We’re both fliers on the fight or flight continuum, so this hasn’t looked like yelling or arguing back and forth; it’s just the aforementioned interventions or advice followed by silence with Tense Vibes. So far this isn’t popping up elsewhere in our marriage, and we work great together on recipes we’re already comfortable with. But it does keep happening, and we never really resolved what the burned food incident brought up.
How can we be a better culinary team in the sometimes-literal heat of the moment? I don’t want our food to be ruined by either of us making a preventable mistake (often the stakes feel high because we’re meal prepping our lunches for the week), but I also don’t want either of us to feel disrespected or micromanaged. Any tips on how to keep the tone friendly and diffuse tension in these moments?
– Two cooks, both alike in ego
I have suggestions.
- Take a break from cooking together. Instead, take turns where one person both cooks and cleans up the kitchen after dinner and the other gets some some relaxing alone time nowhere near the kitchen and a night completely off from kitchen tasks. Next night, switch roles. Do this for a while, at least until you can enjoy cooking and eating again without arguments.

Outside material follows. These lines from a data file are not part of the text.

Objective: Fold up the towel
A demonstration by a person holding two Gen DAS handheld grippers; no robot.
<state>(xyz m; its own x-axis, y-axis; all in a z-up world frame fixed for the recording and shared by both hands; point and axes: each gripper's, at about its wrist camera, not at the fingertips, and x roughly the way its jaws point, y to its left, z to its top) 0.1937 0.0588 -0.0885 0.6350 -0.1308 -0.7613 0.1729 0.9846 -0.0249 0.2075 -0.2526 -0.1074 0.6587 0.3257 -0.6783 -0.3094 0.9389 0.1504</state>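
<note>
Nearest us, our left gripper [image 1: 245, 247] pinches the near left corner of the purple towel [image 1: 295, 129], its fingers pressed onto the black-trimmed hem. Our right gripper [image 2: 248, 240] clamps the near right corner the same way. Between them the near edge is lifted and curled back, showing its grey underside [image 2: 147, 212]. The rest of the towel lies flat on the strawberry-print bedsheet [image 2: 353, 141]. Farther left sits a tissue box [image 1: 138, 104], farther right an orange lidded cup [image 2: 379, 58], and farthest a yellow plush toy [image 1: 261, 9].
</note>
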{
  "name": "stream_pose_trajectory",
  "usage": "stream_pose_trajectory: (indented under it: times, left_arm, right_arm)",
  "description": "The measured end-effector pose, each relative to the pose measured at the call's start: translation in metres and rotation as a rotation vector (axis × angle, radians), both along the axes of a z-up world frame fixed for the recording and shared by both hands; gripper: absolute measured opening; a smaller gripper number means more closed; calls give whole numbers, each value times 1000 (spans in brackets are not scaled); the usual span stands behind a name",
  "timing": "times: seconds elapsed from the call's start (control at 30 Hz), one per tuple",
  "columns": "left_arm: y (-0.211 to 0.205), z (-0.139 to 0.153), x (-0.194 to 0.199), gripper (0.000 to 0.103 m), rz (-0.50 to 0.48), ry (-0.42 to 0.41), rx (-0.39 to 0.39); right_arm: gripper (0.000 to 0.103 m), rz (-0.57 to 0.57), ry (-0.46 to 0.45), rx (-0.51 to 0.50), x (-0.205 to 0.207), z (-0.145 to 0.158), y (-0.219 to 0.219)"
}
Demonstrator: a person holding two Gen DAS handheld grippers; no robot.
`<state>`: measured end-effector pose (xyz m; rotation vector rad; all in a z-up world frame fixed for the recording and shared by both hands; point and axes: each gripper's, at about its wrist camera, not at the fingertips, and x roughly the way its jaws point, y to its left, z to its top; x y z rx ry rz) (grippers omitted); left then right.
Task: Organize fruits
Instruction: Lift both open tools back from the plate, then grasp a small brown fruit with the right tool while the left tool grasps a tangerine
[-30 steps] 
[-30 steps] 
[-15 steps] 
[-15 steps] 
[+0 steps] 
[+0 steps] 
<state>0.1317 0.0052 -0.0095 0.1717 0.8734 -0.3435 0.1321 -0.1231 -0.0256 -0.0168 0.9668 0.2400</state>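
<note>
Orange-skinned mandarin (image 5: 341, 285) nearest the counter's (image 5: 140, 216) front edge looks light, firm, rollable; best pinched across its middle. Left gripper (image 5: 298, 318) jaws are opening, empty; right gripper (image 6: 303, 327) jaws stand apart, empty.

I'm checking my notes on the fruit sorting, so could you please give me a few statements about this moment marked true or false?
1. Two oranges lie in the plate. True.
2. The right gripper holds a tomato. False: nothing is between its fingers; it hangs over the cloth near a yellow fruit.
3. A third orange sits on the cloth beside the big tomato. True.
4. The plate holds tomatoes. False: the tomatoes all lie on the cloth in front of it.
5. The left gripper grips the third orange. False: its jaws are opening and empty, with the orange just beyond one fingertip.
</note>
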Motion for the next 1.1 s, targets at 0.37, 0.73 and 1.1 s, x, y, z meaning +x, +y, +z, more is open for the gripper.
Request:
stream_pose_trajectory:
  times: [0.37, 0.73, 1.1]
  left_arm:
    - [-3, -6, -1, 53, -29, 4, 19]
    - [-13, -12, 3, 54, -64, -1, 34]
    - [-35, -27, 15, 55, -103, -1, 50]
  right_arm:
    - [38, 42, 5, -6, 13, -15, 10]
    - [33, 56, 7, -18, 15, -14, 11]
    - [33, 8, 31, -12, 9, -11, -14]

- When you are working on a familiar recipe or big job, like a holiday feast or meal-prepping for a week, take turns being Head Chef (in charge of the whole deal) and Sous-Chef (Head Chef: “Please cut these peppers in small chunks, thank you.” Sous-Chef: “Yes, chef.” :quietly cuts peppers any way they wish as long as they end up the right size:) You don’t have to call each other “chef,” unless of course you’re into that, but just having a designated person who is in charge and person who is a helper might create less friction.
- Continue collaborating on stuff like meal planning, figuring out groceries, and keeping the kitchen stocked and clean. What do you want to eat? What do you want to make? Figuring that out can still be fun even if the implementation is delegated differently.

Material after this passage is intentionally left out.